* **Exercise goal**:
Reproduce the whole listing exactly, omitting any picture it holds.

* **Data**:

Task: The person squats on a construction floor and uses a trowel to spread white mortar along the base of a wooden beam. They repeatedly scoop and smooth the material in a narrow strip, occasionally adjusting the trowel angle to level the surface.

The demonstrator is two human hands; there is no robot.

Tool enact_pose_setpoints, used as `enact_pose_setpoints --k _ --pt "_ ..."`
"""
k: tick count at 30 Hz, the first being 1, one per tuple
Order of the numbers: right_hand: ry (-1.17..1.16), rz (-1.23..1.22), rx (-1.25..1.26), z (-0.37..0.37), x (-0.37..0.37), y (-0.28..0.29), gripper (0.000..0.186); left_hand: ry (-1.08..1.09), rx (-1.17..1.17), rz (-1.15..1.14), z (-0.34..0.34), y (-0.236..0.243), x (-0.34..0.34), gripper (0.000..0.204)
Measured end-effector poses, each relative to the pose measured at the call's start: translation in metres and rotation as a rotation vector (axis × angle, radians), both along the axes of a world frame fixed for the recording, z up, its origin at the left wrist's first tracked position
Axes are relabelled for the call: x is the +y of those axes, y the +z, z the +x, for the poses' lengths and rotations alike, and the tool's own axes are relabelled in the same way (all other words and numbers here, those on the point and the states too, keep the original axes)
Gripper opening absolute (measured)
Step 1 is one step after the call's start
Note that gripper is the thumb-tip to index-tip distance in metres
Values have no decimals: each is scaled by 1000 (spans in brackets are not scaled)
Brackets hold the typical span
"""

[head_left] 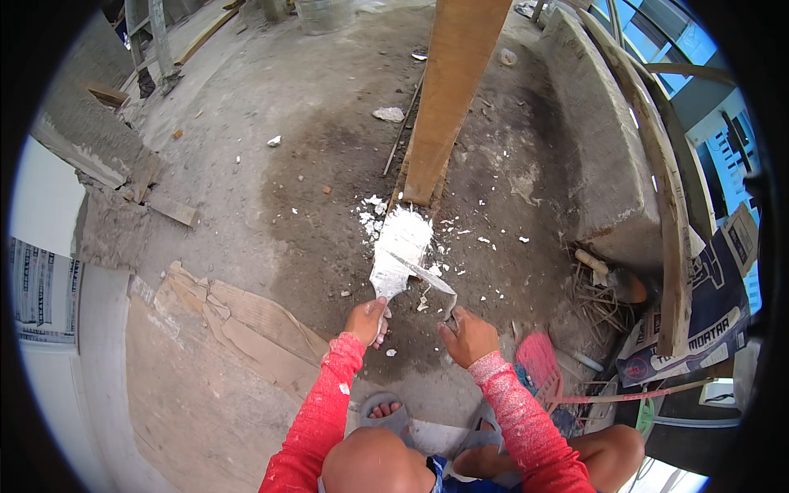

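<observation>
My left hand (pixel 366 324) is closed round the narrow end of a flat, paddle-shaped tool (pixel 400 251), broad at the far end and coated all over in white paste. A trowel (pixel 434 279) with a bent neck and a white-smeared blade is in my right hand (pixel 472 337), its fingers wrapped round the mostly hidden handle. The trowel's blade reaches left across the edge of the white tool; whether they touch, I cannot tell. White crumbs (pixel 371 218) lie scattered on the ground around them.
A long brown wooden plank (pixel 452 99) rises just beyond the white tool. On the right stand a concrete trough (pixel 604 140), a curved timber (pixel 657 164) and a mortar bag (pixel 699 329). Flattened cardboard (pixel 255 324) lies at left. A red plastic piece (pixel 538 361) is near my right forearm.
</observation>
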State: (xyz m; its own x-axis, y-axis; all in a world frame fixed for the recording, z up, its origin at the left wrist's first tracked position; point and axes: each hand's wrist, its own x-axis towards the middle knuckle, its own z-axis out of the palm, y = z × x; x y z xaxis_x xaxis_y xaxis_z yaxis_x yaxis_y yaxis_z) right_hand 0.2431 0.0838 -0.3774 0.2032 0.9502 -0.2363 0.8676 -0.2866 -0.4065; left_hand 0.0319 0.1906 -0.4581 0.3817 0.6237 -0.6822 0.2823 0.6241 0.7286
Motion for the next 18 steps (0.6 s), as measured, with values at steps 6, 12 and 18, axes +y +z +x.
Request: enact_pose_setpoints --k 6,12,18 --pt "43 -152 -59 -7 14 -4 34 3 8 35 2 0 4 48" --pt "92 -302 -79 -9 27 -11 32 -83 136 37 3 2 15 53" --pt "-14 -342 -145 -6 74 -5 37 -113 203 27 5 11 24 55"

* **Answer box**:
Task: The person squats on a construction floor and uses a trowel to spread white mortar along the base of a wooden beam. They repeatedly scoop and smooth the material in a narrow strip, occasionally adjusting the trowel angle to level the surface.

The demonstrator is two human hands; there is no robot.

Tool enact_pose_setpoints, used as `enact_pose_setpoints --k _ --pt "_ ..."`
"""
k: tick count at 30 Hz, the first being 1, one per tuple
Order of the numbers: right_hand: ry (-1.17..1.16), rz (-1.23..1.22), rx (-1.25..1.26), z (-0.37..0.37), x (-0.37..0.37), y (-0.28..0.29), gripper (0.000..0.186); left_hand: ry (-1.08..1.09), rx (-1.17..1.17), rz (-1.15..1.14), z (-0.34..0.34), y (-0.236..0.243), x (-0.34..0.34), gripper (0.000..0.204)
Measured end-effector poses, each relative to the pose measured at the call's start: translation in metres and rotation as a rotation vector (axis × angle, radians), both along the axes of a world frame fixed for the recording, z up, its origin at the left wrist's first tracked position
Axes are relabelled for the call: x is the +y of those axes, y the +z, z the +x, for the poses' lengths and rotations alike, and the tool's own axes are relabelled in the same way (all other words and numbers here, those on the point and the states too, keep the original axes)
Gripper opening absolute (measured)
Step 1 is one step after the call's start
Note that gripper is the thumb-tip to index-tip distance in metres
Values have no decimals: each is scaled by 1000 (spans in brackets are not scaled)
Brackets hold the typical span
"""

[head_left] 

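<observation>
My left hand (pixel 366 324) is closed round the narrow end of a flat, paddle-shaped tool (pixel 400 251), broad at the far end and coated all over in white paste. A trowel (pixel 434 279) with a bent neck and a white-smeared blade is in my right hand (pixel 472 337), its fingers wrapped round the mostly hidden handle. The trowel's blade reaches left across the edge of the white tool; whether they touch, I cannot tell. White crumbs (pixel 371 218) lie scattered on the ground around them.
A long brown wooden plank (pixel 452 99) rises just beyond the white tool. On the right stand a concrete trough (pixel 604 140), a curved timber (pixel 657 164) and a mortar bag (pixel 699 329). Flattened cardboard (pixel 255 324) lies at left. A red plastic piece (pixel 538 361) is near my right forearm.
</observation>
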State: (xyz m; its own x-axis, y-axis; all in a world frame fixed for the recording, z up, its origin at the left wrist's first tracked position; point and axes: each hand's wrist, its own x-axis towards the middle knuckle, its own z-axis out of the palm, y = z × x; x y z xaxis_x xaxis_y xaxis_z yaxis_x yaxis_y yaxis_z) right_hand 0.2431 0.0838 -0.3774 0.2032 0.9502 -0.2363 0.8676 -0.2866 -0.4065; left_hand 0.0319 0.1906 -0.4581 0.3817 0.6237 -0.6822 0.2823 0.6241 0.7286
Motion for the next 18 steps (0.6 s), as measured, with values at steps 6, 12 and 18, axes +y +z +x.
Request: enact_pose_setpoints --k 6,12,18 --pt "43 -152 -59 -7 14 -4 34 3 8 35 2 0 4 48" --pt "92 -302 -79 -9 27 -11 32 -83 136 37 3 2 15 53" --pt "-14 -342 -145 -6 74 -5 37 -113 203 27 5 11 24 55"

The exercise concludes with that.